Non basta il nome dell'operazione
La scelta tra fusione, scissione, trasformazione, conferimento o cessione richiede di chiarire soggetti coinvolti, attività comprese, partecipazioni, decisioni imminenti e vincoli operativi. Statuto, assetti tra soci, situazioni contabili, contratti e debiti possono incidere sul confronto tra scenari. Per questo l'operazione viene esaminata a partire dalla situazione effettiva dell'impresa, non da una formula societaria considerata isolatamente.
I documenti che orientano la prima lettura
In base al caso, il fascicolo può comprendere visure, statuto, patti disponibili, bilanci, situazioni contabili aggiornate, verbali, contratti rilevanti, elenchi di beni e debiti, documenti fiscali e perizie già predisposte. Lo studio mette in relazione questi materiali con il perimetro ipotizzato e segnala ciò che occorre confermare, aggiornare o sottoporre a un ulteriore approfondimento.

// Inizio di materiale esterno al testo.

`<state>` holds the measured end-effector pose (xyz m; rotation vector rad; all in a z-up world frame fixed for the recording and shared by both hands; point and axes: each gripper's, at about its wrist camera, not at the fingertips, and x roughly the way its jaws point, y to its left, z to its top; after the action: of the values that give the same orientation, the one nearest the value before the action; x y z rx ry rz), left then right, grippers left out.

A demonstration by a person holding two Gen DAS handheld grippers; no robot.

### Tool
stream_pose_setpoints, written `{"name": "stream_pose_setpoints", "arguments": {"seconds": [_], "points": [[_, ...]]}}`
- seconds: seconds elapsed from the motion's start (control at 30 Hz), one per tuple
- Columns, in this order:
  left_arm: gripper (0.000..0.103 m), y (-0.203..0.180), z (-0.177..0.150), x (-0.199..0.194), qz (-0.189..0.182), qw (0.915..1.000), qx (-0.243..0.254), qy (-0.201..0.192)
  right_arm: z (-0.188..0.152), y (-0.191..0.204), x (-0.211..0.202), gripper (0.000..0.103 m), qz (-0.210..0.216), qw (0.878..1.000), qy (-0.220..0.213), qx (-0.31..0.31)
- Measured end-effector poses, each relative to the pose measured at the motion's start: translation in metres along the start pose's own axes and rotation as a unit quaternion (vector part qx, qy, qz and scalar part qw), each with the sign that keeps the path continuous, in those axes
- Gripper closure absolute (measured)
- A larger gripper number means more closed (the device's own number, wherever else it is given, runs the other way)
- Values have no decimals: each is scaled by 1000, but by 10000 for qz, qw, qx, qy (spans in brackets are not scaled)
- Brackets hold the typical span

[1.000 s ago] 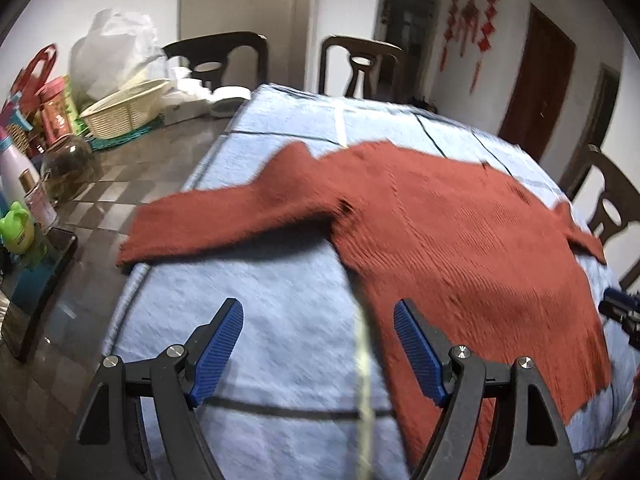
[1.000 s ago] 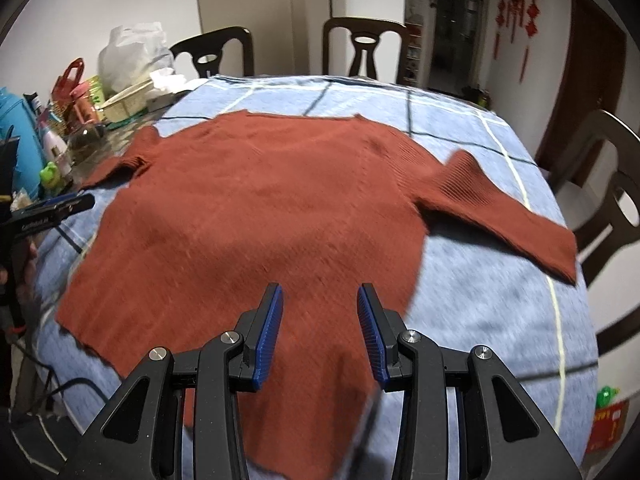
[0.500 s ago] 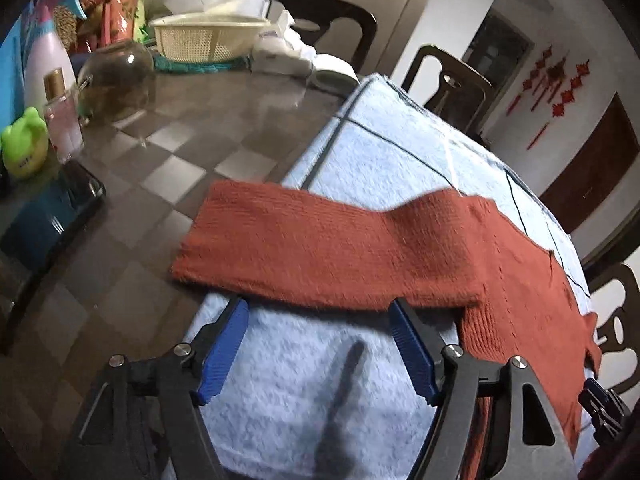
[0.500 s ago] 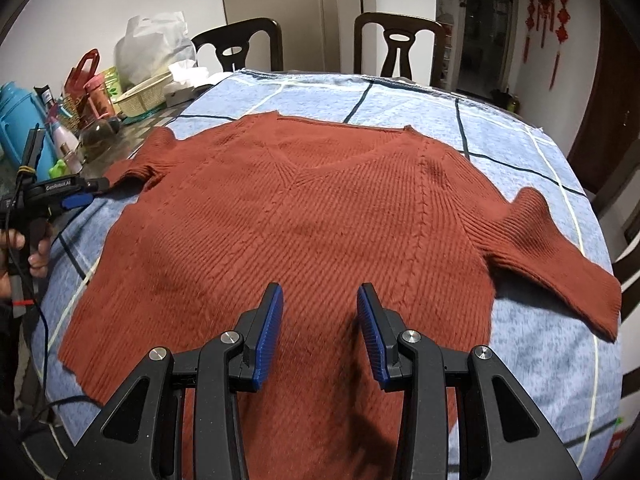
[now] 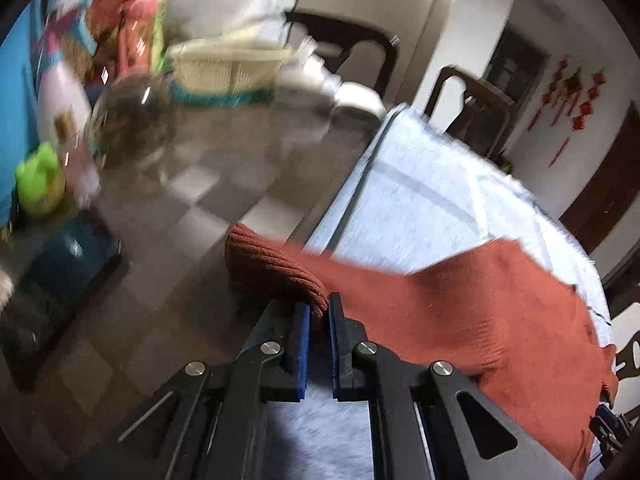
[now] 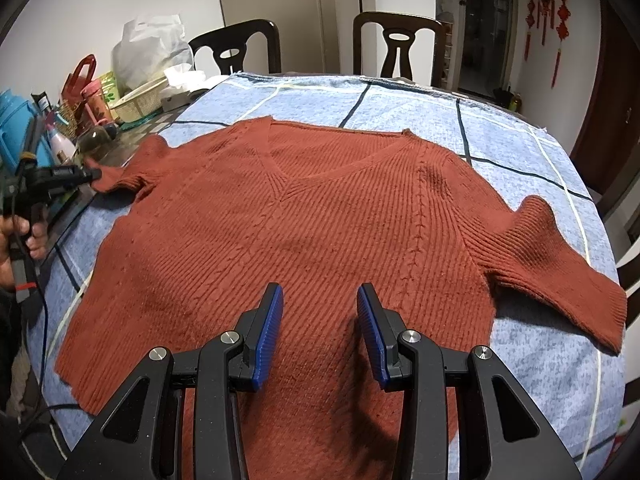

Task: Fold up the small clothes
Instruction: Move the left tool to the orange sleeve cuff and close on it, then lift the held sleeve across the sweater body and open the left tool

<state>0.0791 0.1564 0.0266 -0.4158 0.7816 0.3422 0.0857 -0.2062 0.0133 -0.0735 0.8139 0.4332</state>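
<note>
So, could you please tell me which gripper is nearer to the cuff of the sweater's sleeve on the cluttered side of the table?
Left. The left gripper is shut on that sleeve cuff. The right gripper is open above the sweater body near the hem, well away from it.

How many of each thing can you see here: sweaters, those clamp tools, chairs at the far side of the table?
Sweater: 1
Tools: 2, the left tool pinching a sleeve cuff, the right tool open above the sweater
Chairs at the far side: 2, and
Total: 5

Two dark chairs stand behind the blanket-covered table, beside a wicker basket.
</note>
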Motion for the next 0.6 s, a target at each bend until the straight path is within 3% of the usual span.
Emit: {"name": "stream_pose_setpoints", "arguments": {"seconds": [0.17, 0.3, 0.4, 0.5, 0.6], "points": [[94, -55, 21, -37, -851, 9929, 628, -547, 1, -4, -2, 63, 19, 9999, -82, 68], [94, -120, 21, -43, -1674, 9772, 1196, -523, 1, -8, -7, 63, 85, 9996, -150, 204], [94, -163, 7, -29, -2091, 9651, 1559, -244, 0, -11, -10, 63, 85, 9994, -162, 295], [93, -198, -17, 3, -2554, 9463, 1931, 441, -1, -17, -12, 63, 189, 9985, -149, 488], [90, -210, -39, 18, -2723, 9335, 2159, 888, 2, -22, -16, 63, 260, 9975, -196, 624]]}}
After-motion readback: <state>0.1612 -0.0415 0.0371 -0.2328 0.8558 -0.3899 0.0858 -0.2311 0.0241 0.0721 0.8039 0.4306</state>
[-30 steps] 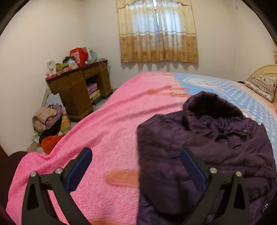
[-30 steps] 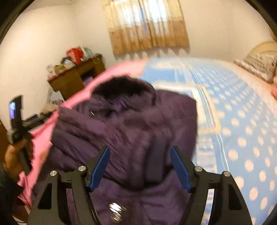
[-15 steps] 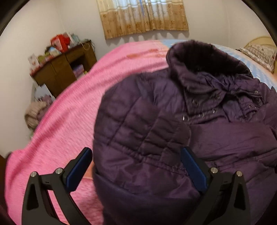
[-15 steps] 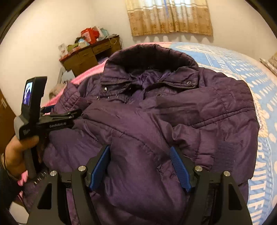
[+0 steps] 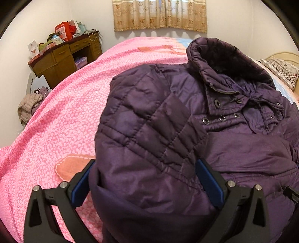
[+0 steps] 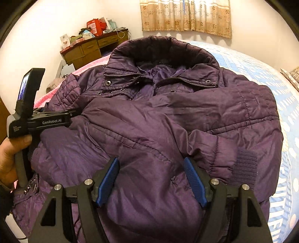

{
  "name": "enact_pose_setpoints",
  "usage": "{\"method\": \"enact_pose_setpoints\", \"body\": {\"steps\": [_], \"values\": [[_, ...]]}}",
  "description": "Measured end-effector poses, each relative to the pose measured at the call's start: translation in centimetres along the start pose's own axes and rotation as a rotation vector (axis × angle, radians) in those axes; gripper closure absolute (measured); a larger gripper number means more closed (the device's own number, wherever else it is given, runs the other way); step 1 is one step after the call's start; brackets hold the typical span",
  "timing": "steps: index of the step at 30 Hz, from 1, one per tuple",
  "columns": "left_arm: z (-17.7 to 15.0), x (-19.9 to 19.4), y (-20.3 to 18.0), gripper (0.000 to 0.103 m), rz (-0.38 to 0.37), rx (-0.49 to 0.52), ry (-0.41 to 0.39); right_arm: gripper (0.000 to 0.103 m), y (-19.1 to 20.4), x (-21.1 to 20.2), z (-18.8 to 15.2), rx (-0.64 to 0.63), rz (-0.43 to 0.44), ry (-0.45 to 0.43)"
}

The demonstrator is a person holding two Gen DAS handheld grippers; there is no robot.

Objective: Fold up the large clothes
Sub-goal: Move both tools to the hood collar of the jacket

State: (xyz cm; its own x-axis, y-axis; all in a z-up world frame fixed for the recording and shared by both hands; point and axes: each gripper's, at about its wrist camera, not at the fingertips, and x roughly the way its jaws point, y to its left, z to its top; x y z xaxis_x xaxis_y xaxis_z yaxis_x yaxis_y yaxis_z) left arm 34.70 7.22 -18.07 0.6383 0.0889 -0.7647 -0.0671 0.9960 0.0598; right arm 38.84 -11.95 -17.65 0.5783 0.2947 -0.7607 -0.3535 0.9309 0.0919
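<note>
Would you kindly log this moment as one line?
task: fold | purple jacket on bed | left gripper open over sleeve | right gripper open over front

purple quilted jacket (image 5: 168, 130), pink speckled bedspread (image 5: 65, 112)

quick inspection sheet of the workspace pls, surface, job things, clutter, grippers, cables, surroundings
surface: bed with pink bedspread and blue dotted sheet
job's things: purple jacket lying front up, sleeves crossed over the chest, hood at the far end
clutter: clothes pile on the floor
grippers: left gripper open, quilted shoulder between its fingers; right gripper open over the lower front
cables: nothing seen
surroundings: wooden desk loaded with items, curtain, pillow
</note>
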Motion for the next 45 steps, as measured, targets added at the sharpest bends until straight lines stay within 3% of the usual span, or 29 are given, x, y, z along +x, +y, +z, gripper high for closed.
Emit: {"method": "enact_pose_setpoints", "body": {"steps": [11,45], "values": [[0.7,1.1,1.4,0.000,-0.027,-0.015,0.032,0.030,0.6,0.2,0.0,-0.023,-0.032,0.009],[0.7,1.3,1.4,0.000,-0.025,-0.016,0.032,0.030,1.1,0.6,0.0,-0.041,-0.061,0.017]]}}
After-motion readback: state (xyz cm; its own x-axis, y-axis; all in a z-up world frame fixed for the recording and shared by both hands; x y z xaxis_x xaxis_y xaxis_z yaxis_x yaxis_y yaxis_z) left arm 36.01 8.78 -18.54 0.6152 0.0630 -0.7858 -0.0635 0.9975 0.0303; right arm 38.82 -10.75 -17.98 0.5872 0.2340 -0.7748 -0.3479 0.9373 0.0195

Ruoli professionali e decisione
Il contributo dello studio riguarda i profili fiscali-contabili, economici e documentali dell'operazione. Le questioni notarili, legali e le valutazioni specialistiche vengono affrontate con i professionisti competenti. Il confronto restituisce temi aperti, alternative da discutere e passaggi da organizzare, senza presentare la riorganizzazione come priva di rischi o come fonte di vantaggi garantiti.